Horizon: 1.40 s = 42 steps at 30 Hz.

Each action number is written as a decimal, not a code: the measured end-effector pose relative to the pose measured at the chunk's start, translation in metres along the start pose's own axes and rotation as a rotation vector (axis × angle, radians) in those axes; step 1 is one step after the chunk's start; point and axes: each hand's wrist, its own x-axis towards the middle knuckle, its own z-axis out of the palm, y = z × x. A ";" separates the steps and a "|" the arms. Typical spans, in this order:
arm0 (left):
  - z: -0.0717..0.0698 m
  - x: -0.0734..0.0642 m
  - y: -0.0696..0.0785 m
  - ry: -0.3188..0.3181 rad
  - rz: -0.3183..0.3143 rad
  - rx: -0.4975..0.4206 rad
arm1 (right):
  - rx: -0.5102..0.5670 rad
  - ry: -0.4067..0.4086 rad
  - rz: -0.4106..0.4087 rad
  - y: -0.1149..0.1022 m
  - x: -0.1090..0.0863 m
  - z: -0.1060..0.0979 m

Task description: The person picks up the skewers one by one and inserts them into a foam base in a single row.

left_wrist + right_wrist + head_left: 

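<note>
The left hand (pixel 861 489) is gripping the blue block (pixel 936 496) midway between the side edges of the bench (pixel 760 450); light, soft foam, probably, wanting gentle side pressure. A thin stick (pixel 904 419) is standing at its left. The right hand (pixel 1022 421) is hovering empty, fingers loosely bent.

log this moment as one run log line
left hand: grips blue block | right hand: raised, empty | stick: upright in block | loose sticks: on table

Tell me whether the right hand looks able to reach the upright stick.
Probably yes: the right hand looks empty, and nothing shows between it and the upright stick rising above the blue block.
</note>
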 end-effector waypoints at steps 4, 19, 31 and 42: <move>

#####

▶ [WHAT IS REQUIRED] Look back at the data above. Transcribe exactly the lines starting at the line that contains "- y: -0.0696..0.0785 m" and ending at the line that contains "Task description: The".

▶ [ANSWER TO THIS EXERCISE]
  - y: -0.0696..0.0785 m
  - ry: -0.3188..0.3181 rad
  - rz: -0.3183..0.3143 rad
  - rx: -0.4975..0.4206 rad
arm1 (right):
  - rx: -0.5102..0.5670 rad
  - ry: -0.4067..0.4086 rad
  - rz: -0.4106..0.4087 rad
  - y: -0.1149..0.1022 m
  - x: -0.1090..0.0863 m
  - z: -0.1060..0.0979 m

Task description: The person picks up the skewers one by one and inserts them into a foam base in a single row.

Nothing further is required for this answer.